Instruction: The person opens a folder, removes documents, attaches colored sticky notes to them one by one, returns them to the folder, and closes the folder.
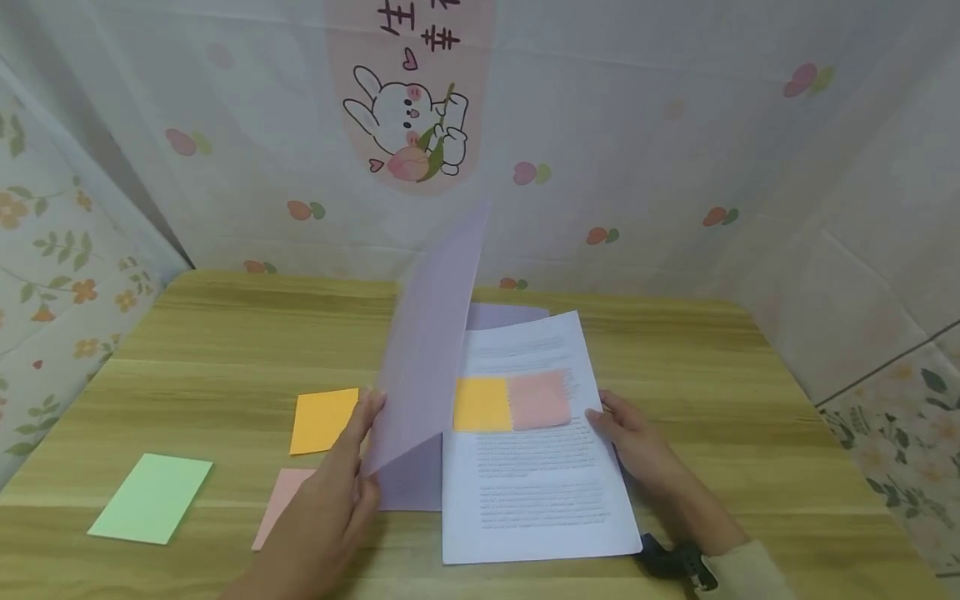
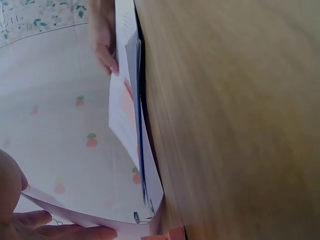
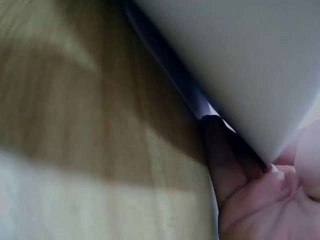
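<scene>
A light purple folder (image 1: 431, 342) stands part-way open on the table. Its raised cover is pinched along the outer edge between the thumb and fingers of my left hand (image 1: 326, 500). Over the folder's other side lie printed sheets (image 1: 536, 492), raised a little, with their right edge between the thumb and fingers of my right hand (image 1: 637, 437). Across the top sheet sit an orange sticky note (image 1: 482, 405) and a pink sticky note (image 1: 540, 401), side by side. In the left wrist view a small metal clip (image 2: 142, 218) shows near the folder's fold.
Left of the folder, an orange note pad (image 1: 318, 423), a partly covered pink note pad (image 1: 279, 498) and a green note pad (image 1: 152, 498) lie on the wooden table (image 1: 240, 333). A patterned cloth (image 1: 637, 150) hangs behind. A black strap (image 1: 667, 560) is around my right wrist.
</scene>
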Tool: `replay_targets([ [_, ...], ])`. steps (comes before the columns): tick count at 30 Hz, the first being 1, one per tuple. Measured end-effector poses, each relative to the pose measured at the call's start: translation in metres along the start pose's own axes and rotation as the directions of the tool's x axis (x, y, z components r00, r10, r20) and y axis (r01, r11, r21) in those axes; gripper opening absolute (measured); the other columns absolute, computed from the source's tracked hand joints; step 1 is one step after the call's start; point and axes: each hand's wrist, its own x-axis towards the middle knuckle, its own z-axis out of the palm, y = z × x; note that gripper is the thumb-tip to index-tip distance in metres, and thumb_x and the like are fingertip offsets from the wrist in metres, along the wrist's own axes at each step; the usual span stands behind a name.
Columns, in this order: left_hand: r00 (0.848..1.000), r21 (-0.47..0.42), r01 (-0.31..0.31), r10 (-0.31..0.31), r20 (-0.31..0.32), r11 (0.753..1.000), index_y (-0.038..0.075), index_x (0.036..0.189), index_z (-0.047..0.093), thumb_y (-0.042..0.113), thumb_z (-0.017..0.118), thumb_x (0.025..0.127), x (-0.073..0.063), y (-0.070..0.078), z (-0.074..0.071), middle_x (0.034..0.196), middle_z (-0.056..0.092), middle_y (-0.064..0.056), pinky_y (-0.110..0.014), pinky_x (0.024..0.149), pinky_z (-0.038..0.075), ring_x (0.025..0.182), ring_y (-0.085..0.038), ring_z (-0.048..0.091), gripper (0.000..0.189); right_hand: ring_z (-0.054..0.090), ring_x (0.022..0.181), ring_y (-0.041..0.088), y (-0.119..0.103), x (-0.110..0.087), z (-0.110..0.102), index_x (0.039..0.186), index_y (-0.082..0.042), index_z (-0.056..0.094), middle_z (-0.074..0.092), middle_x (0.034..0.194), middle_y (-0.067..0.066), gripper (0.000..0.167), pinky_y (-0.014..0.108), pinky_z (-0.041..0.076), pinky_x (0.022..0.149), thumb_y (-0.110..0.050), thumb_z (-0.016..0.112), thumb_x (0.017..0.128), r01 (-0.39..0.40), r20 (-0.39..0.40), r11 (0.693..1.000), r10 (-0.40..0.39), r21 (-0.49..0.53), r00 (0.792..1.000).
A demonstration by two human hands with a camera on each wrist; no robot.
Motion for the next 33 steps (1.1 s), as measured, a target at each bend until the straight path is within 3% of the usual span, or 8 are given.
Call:
replay_targets([
  [4,0.985,0.135,-0.152,0.162,-0.064,0.979,0.005,0.155,0.036,0.008,0.044,0.097,0.004,-0.003,0.001,0.155,0.049,-0.010,-0.017,0.078,0.053,0.114,-0.019,0.067,0.059,0.074,0.083,0.029,-0.006,-0.002,0.005,0.153,-0.012,0.035,0.070,0.110,0.019,0.048,0.038,0.062,0.069,-0.030,0.042,0.110,0.072,0.028,0.990,-0.069,-0.125,0.997],
  [7,0.919,0.181,-0.358,0.380,-0.104,0.916,0.004,0.147,0.047,0.012,0.029,0.107,0.010,-0.006,0.002,0.155,0.047,-0.018,-0.025,0.105,0.049,0.134,-0.026,0.056,0.045,0.073,0.080,0.028,-0.009,-0.002,0.008,0.153,-0.012,0.036,0.070,0.106,0.018,0.046,0.037,0.061,0.068,-0.029,0.040,0.110,0.082,0.017,0.983,-0.081,-0.162,0.997],
  [13,0.713,0.409,-0.669,0.691,0.118,0.620,0.015,0.159,0.034,-0.007,0.026,0.105,0.020,-0.007,-0.004,0.169,0.023,-0.013,-0.051,0.129,0.012,0.159,-0.030,0.014,0.058,0.072,0.081,0.026,-0.012,-0.005,0.012,0.153,-0.012,0.036,0.070,0.104,0.016,0.045,0.034,0.060,0.068,-0.026,0.040,0.110,0.064,-0.012,0.977,-0.067,-0.203,0.998],
  [19,0.538,0.406,-0.837,0.686,0.490,0.366,0.014,0.151,0.047,-0.009,0.012,0.101,0.023,-0.001,-0.014,0.171,0.018,0.001,-0.039,0.131,0.007,0.160,-0.014,0.013,0.066,0.072,0.079,0.025,-0.013,-0.007,0.010,0.152,-0.012,0.037,0.069,0.105,0.016,0.044,0.034,0.060,0.068,-0.025,0.042,0.110,0.062,-0.016,0.975,-0.067,-0.214,0.998],
  [21,0.508,0.414,-0.856,0.652,0.563,0.309,0.014,0.141,0.059,-0.009,0.009,0.099,0.027,0.001,-0.015,0.168,0.029,0.001,-0.038,0.131,0.012,0.157,-0.011,0.023,0.069,0.072,0.079,0.025,-0.013,-0.007,0.009,0.151,-0.010,0.037,0.069,0.105,0.017,0.044,0.034,0.060,0.068,-0.024,0.042,0.110,0.073,-0.011,0.972,-0.077,-0.222,0.997],
  [23,0.522,0.464,-0.843,0.625,0.580,0.273,0.014,0.131,0.066,-0.010,0.011,0.098,0.030,0.002,-0.014,0.164,0.038,-0.001,-0.039,0.129,0.019,0.153,-0.011,0.033,0.068,0.072,0.079,0.024,-0.013,-0.008,0.009,0.150,-0.010,0.038,0.069,0.104,0.017,0.043,0.033,0.060,0.068,-0.024,0.042,0.110,0.073,-0.011,0.972,-0.078,-0.224,0.997],
  [25,0.580,0.534,-0.796,0.607,0.543,0.283,0.014,0.126,0.068,-0.009,0.014,0.100,0.031,0.001,-0.013,0.158,0.048,-0.002,-0.041,0.127,0.026,0.147,-0.012,0.043,0.064,0.072,0.079,0.024,-0.014,-0.008,0.010,0.150,-0.010,0.039,0.069,0.104,0.017,0.044,0.033,0.060,0.068,-0.025,0.042,0.109,0.073,-0.009,0.971,-0.077,-0.226,0.997],
  [33,0.848,0.727,-0.478,0.475,0.236,0.493,0.002,0.149,0.047,-0.003,0.025,0.101,0.027,-0.011,-0.017,0.159,0.045,-0.010,-0.049,0.119,0.033,0.146,-0.018,0.044,0.053,0.071,0.080,0.024,-0.015,-0.008,0.012,0.152,-0.014,0.038,0.068,0.105,0.014,0.045,0.033,0.060,0.069,-0.027,0.043,0.109,0.042,-0.023,0.971,-0.049,-0.237,0.999],
])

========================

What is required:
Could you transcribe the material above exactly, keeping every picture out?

Solution to the problem:
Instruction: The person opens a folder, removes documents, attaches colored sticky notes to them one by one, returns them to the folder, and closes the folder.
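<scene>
A light purple folder (image 1: 431, 342) stands part-way open on the table. Its raised cover is pinched along the outer edge between the thumb and fingers of my left hand (image 1: 326, 500). Over the folder's other side lie printed sheets (image 1: 536, 492), raised a little, with their right edge between the thumb and fingers of my right hand (image 1: 637, 437). Across the top sheet sit an orange sticky note (image 1: 482, 405) and a pink sticky note (image 1: 540, 401), side by side. In the left wrist view a small metal clip (image 2: 142, 218) shows near the folder's fold.
Left of the folder, an orange note pad (image 1: 318, 423), a partly covered pink note pad (image 1: 279, 498) and a green note pad (image 1: 152, 498) lie on the wooden table (image 1: 240, 333). A patterned cloth (image 1: 637, 150) hangs behind. A black strap (image 1: 667, 560) is around my right wrist.
</scene>
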Tool: `replay_targets([ [_, ...], ])`. steps (comes before the columns): tick count at 30 Hz, the first being 1, one per tuple. Measured end-effector poses, each relative to the pose measured at the call's start: translation in metres along the start pose's own axes and rotation as the directions of the tool's x axis (x, y, z components r00, r10, r20) and y axis (r01, r11, r21) in those axes; gripper opening absolute (measured); the other columns absolute, computed from the source's tracked hand joints; step 1 is one step after the call's start; point and axes: each hand's wrist, its own x-axis towards the middle knuckle, its own z-axis out of the palm, y = z × x; note that gripper is the thumb-tip to index-tip distance in metres, and thumb_x and the like are fingertip offsets from the wrist in metres, along the wrist's own axes at each step; the usual span stands behind a name.
Columns, in this order: left_hand: r00 (0.848..1.000), r21 (-0.47..0.42), r01 (-0.31..0.31), r10 (-0.31..0.31), r20 (-0.31..0.32), r11 (0.753..1.000), index_y (-0.038..0.075), index_x (0.036..0.189), index_z (-0.047..0.093), thumb_y (-0.042..0.113), thumb_z (-0.017..0.118), thumb_x (0.025..0.127), x (-0.073..0.063), y (-0.070..0.078), z (-0.074..0.071), middle_x (0.034..0.196), middle_z (-0.056..0.092), middle_y (-0.064..0.056), pinky_y (-0.110..0.014), pinky_x (0.024..0.149), pinky_z (-0.038..0.075), ring_x (0.025..0.182), ring_y (-0.085..0.038), ring_z (-0.048..0.091), gripper (0.000..0.189); right_hand: ring_z (-0.054..0.090), ring_x (0.022..0.181), ring_y (-0.041..0.088), y (-0.119..0.103), x (-0.110..0.087), z (-0.110..0.102), index_x (0.039..0.186), index_y (-0.082..0.042), index_z (-0.056..0.094), middle_z (-0.074..0.092), middle_x (0.034..0.194), middle_y (-0.067..0.066), gripper (0.000..0.167), pinky_y (-0.014..0.108), pinky_z (-0.041..0.076), pinky_x (0.022..0.149), thumb_y (-0.110..0.050), thumb_z (-0.016..0.112), thumb_x (0.017..0.128), r01 (-0.39..0.40), r20 (-0.39..0.40), r11 (0.693..1.000), r10 (-0.40..0.39), r21 (-0.49..0.53), r00 (0.792..1.000).
A demonstration by two human hands with a camera on each wrist; no robot.
Motion for the next 33 steps (1.1 s), as measured, a target at each bend until the straight path is within 3% of the usual span, or 8 are given.
Call:
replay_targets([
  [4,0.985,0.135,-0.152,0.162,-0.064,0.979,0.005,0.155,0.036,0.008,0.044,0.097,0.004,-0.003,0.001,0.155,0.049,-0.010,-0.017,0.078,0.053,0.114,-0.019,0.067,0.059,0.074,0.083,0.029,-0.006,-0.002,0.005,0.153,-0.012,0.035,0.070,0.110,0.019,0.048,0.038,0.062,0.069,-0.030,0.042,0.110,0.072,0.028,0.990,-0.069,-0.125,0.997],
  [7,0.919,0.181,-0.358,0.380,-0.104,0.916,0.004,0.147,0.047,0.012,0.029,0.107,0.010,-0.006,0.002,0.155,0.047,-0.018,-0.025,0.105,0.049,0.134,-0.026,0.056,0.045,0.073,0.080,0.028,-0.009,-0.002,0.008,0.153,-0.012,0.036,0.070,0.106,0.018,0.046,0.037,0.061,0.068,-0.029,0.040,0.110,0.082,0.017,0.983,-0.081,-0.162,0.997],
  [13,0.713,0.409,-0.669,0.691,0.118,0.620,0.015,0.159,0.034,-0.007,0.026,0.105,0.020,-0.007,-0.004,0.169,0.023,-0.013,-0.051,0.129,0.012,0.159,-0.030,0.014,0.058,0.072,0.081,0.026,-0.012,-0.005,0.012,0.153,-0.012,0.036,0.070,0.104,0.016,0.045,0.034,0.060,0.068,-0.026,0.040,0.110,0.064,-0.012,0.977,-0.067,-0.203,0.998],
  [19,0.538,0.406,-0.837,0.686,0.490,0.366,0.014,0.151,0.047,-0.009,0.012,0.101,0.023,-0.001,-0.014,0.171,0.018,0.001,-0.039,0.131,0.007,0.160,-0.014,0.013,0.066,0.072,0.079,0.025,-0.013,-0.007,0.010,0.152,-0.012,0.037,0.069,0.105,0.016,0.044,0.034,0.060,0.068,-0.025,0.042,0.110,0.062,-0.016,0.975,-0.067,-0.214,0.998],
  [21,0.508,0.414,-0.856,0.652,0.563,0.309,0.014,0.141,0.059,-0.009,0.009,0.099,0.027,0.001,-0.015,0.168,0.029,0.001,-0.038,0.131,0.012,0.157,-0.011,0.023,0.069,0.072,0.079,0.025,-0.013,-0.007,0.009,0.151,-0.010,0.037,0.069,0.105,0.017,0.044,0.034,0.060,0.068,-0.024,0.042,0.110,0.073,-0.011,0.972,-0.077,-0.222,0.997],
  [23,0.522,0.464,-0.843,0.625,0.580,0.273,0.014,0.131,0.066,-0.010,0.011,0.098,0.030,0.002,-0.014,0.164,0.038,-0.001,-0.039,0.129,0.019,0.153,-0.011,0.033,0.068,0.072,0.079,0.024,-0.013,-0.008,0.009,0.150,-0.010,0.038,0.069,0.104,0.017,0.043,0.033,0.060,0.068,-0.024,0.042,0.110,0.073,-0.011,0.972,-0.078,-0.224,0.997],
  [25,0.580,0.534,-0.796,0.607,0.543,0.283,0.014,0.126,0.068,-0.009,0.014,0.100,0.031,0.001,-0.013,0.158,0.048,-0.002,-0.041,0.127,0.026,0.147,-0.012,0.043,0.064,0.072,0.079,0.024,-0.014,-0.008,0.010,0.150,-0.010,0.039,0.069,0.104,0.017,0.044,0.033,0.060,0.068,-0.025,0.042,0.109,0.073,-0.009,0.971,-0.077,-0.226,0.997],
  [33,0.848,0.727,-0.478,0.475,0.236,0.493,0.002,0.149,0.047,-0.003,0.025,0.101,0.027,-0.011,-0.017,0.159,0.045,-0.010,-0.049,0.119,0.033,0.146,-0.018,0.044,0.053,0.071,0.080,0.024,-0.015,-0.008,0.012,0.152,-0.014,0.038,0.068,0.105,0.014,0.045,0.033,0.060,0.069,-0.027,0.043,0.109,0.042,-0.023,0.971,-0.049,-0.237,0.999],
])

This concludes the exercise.